=== Begin Enclosure ===

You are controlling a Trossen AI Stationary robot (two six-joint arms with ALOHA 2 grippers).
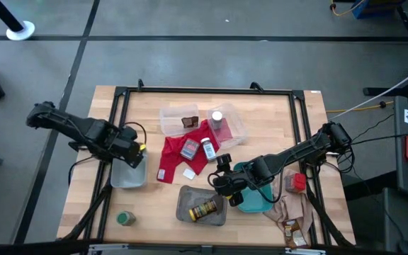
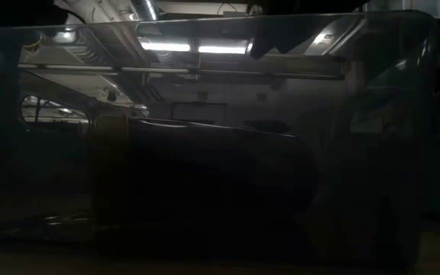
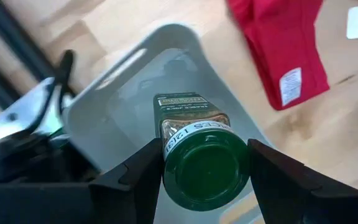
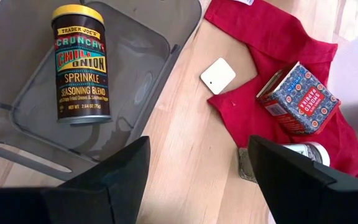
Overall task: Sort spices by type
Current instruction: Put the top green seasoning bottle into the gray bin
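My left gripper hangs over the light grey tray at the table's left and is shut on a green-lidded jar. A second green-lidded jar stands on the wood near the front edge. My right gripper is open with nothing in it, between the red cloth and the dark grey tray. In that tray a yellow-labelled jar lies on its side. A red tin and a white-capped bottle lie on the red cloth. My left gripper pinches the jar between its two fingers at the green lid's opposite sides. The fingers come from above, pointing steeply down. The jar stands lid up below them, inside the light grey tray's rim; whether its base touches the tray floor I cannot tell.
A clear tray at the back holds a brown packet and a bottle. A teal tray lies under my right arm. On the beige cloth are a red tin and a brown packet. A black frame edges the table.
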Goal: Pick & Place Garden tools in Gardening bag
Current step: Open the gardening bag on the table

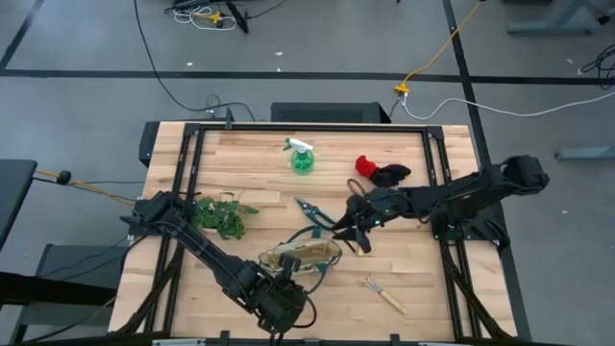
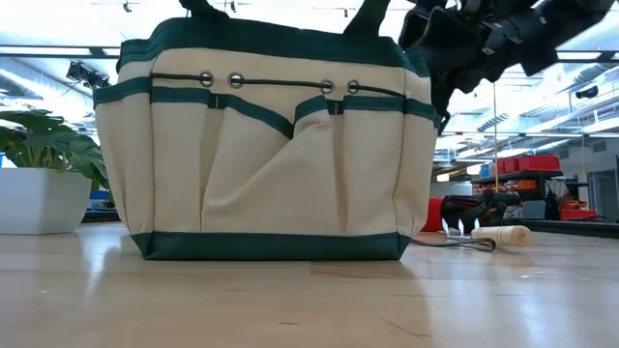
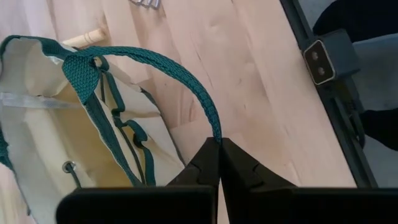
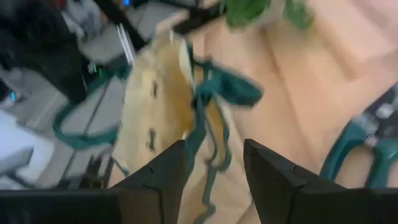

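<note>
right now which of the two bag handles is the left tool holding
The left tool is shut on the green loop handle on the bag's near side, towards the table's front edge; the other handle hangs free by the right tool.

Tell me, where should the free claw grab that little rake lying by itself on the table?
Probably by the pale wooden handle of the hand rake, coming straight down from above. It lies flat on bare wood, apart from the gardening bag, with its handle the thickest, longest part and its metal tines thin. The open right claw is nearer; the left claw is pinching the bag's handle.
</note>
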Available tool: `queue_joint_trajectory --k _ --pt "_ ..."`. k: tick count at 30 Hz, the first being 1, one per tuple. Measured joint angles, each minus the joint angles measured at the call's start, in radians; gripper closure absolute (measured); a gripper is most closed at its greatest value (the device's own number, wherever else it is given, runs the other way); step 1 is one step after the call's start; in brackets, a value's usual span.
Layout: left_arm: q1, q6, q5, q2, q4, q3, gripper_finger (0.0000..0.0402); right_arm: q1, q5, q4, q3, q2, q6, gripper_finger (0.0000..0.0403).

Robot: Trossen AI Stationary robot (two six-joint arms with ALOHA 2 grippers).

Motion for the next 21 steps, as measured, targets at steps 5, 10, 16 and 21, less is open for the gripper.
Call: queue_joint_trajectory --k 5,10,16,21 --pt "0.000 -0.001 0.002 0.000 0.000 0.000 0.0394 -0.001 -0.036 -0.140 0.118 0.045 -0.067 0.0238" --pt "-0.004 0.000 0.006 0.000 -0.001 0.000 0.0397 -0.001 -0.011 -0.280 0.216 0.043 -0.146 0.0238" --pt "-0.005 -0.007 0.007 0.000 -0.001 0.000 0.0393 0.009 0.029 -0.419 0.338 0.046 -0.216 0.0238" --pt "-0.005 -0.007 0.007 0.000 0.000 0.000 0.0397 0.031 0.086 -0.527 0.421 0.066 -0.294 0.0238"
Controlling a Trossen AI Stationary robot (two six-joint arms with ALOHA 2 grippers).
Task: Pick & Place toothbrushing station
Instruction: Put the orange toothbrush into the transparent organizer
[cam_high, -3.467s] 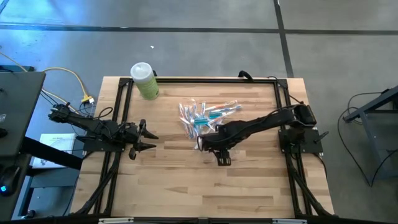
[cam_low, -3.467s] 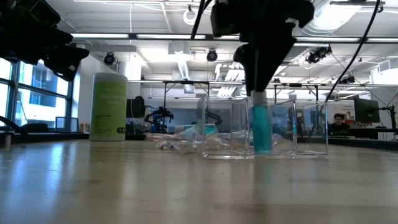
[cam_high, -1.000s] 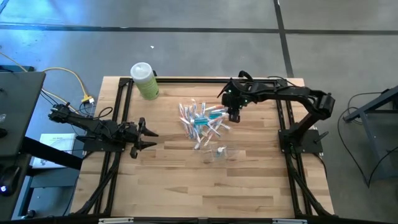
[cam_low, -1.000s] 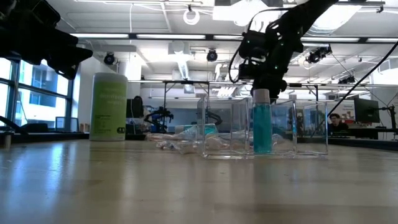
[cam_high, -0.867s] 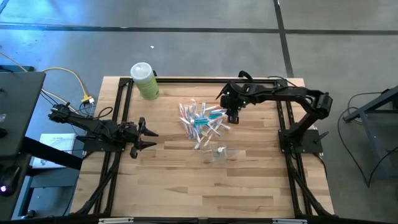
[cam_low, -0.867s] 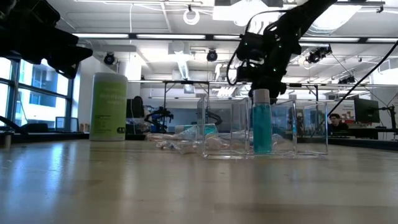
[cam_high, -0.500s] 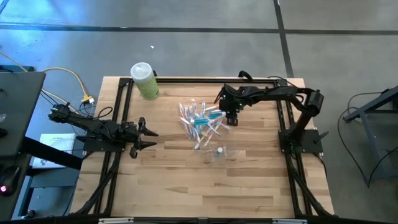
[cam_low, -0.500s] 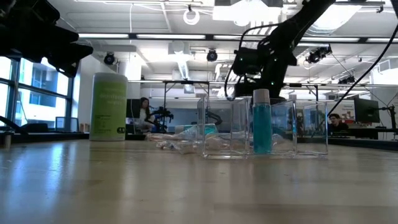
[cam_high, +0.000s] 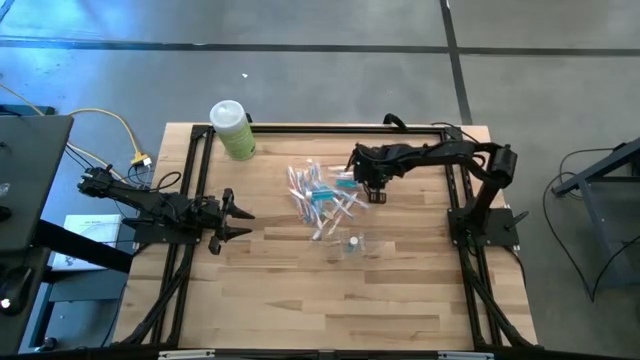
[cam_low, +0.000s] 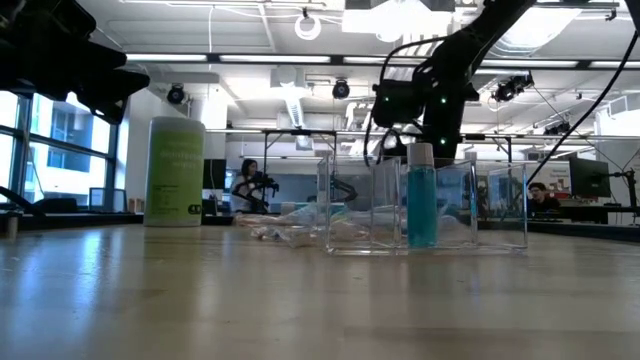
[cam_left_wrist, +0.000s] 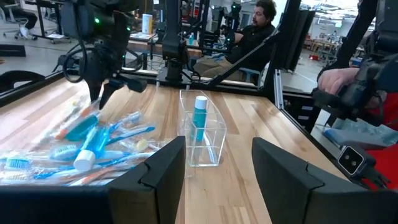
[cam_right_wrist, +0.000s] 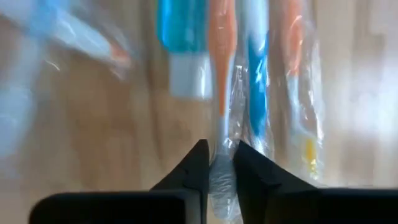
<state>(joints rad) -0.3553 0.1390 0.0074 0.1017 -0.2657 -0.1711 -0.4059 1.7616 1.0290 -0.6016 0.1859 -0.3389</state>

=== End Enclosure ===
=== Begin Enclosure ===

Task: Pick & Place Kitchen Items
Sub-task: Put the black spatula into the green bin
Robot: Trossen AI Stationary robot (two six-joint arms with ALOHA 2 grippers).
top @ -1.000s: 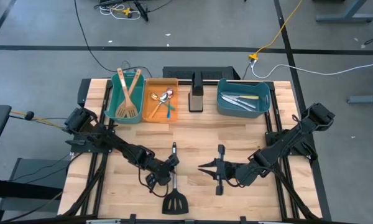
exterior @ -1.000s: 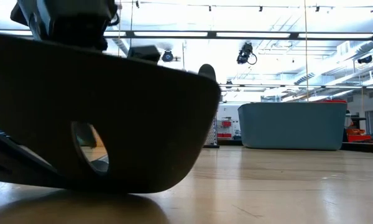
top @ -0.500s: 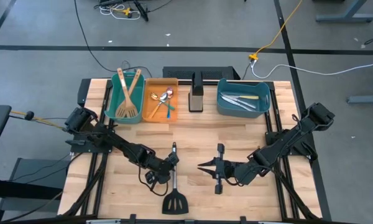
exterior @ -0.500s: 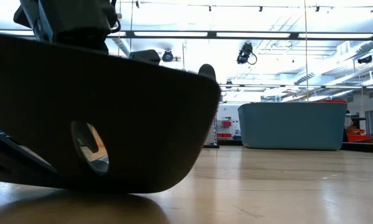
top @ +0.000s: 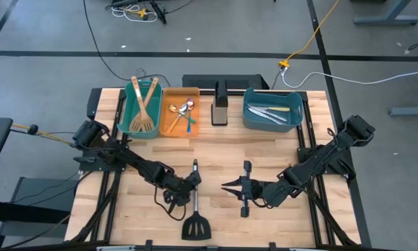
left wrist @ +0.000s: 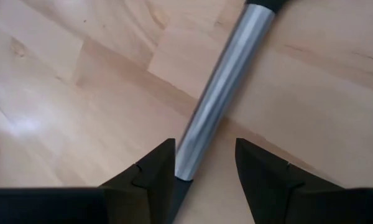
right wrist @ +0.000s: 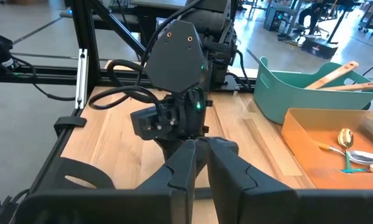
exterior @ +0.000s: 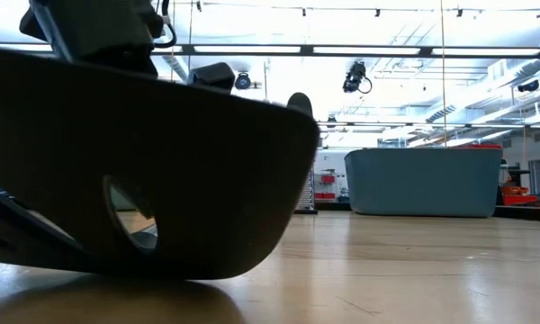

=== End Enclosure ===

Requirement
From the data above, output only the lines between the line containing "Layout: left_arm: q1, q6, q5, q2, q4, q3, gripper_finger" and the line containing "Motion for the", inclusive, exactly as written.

Task response
Layout: left_arm: q1, q6, q5, q2, q4, q3, gripper_finger (0.0000..0.0402); right_arm: q1, q5, q4, q3, q2, q6, gripper_finger (0.0000..0.0403).

Robot: Trossen AI Stationary robot (two six-joint arms with ALOHA 2 grippers).

Motion for the next 21 steps, as measured, targets at steps 5, 10, 16 and 21, less is open for the gripper.

Nothing further remains in the output.